REQUIRED ACTION >> Return every line of the data below exactly, but do not include the images.

*** Block opens ***

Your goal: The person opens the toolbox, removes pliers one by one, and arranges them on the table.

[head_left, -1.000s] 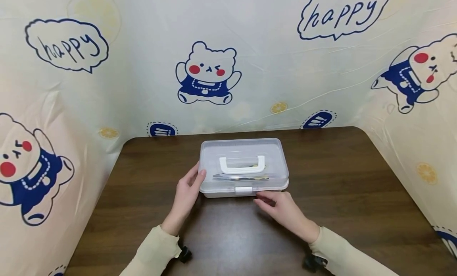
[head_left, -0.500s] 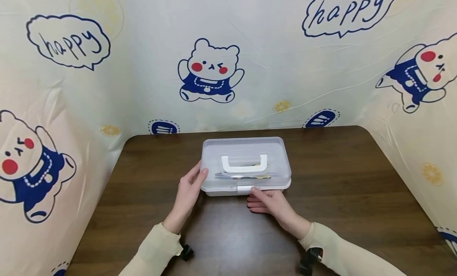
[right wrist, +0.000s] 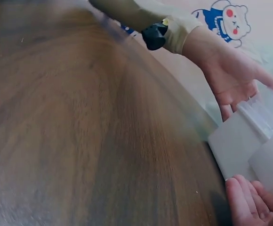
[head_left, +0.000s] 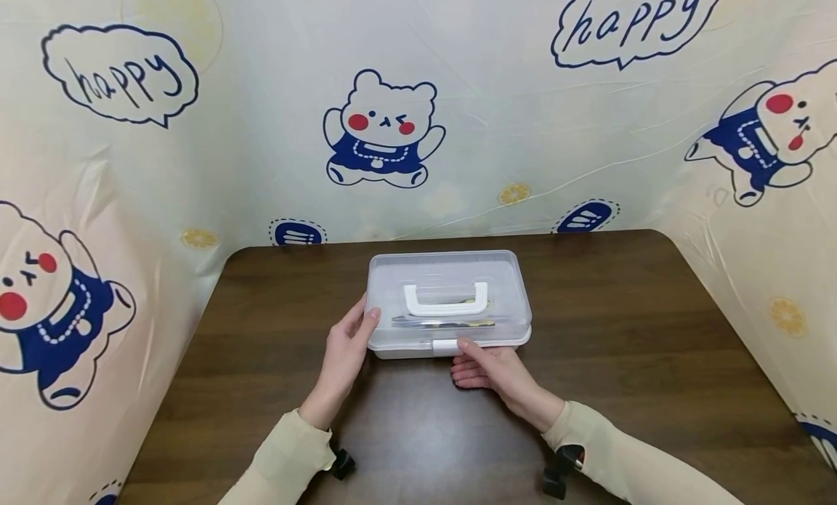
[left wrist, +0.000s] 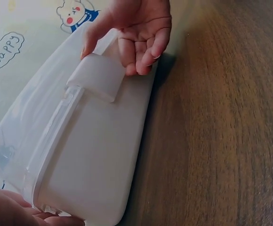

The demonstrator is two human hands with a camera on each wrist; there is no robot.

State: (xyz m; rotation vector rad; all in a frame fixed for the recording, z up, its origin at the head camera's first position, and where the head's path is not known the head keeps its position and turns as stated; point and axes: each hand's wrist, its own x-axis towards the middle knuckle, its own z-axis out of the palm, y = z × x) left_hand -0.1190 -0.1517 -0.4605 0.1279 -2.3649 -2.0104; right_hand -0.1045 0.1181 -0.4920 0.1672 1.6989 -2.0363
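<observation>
A storage box [head_left: 386, 276] with a clear lid and whitish base sits closed at the table's far middle. My left hand [head_left: 341, 349] grips its left end, thumb on the lid's edge and fingers along the side. At the front, my right hand [head_left: 506, 374] has its thumb tip on the upper edge of the white latch [head_left: 446, 348]. In the left wrist view the right fingers [left wrist: 142, 52] curl in beside the latch's lower end, close to the box's front wall. The white carry handle [head_left: 446, 309] lies on the lid; slim dark and yellow items [head_left: 480, 323] show through the plastic.
The dark wood table [head_left: 418, 439] meets a pale printed curtain [head_left: 261, 127] behind and at both sides. A black wrist-worn device [head_left: 343, 463] sits at the left cuff, another [head_left: 561, 472] at the right.
The right hand has shifted left along the box's front, its thumb coming up onto the latch's upper edge. The left hand keeps its grip on the box.
</observation>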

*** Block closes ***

REPLY TO THE TASK >>
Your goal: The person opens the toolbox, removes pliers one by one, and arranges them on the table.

[head_left, -1.000s] 
[head_left, -0.500s] 
[right wrist, +0.000s] 
[head_left, +0.000s] 
[left wrist, +0.000s] 

The demonstrator is two human hands with a camera on each wrist; there is no robot.

State: (xyz m; rotation vector rad; all in a frame fixed for the recording, z up, its origin at the head camera's first position, and where the head's path is not known the head keeps its position and turns as stated; point and axes: each hand's wrist, its own x-axis towards the middle knuckle, its own z-axis out of the palm, y = z × x) left_hand -0.1190 -0.1517 -0.4605 0.1279 -2.3649 -2.0104; right_hand -0.1045 0.1181 -0.4920 0.1672 1.6989 -2.0363
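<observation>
A storage box [head_left: 386, 276] with a clear lid and whitish base sits closed at the table's far middle. My left hand [head_left: 341, 349] grips its left end, thumb on the lid's edge and fingers along the side. At the front, my right hand [head_left: 506, 374] has its thumb tip on the upper edge of the white latch [head_left: 446, 348]. In the left wrist view the right fingers [left wrist: 142, 52] curl in beside the latch's lower end, close to the box's front wall. The white carry handle [head_left: 446, 309] lies on the lid; slim dark and yellow items [head_left: 480, 323] show through the plastic.
The dark wood table [head_left: 418, 439] meets a pale printed curtain [head_left: 261, 127] behind and at both sides. A black wrist-worn device [head_left: 343, 463] sits at the left cuff, another [head_left: 561, 472] at the right.
The right hand has shifted left along the box's front, its thumb coming up onto the latch's upper edge. The left hand keeps its grip on the box.
</observation>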

There's nothing more to this exercise.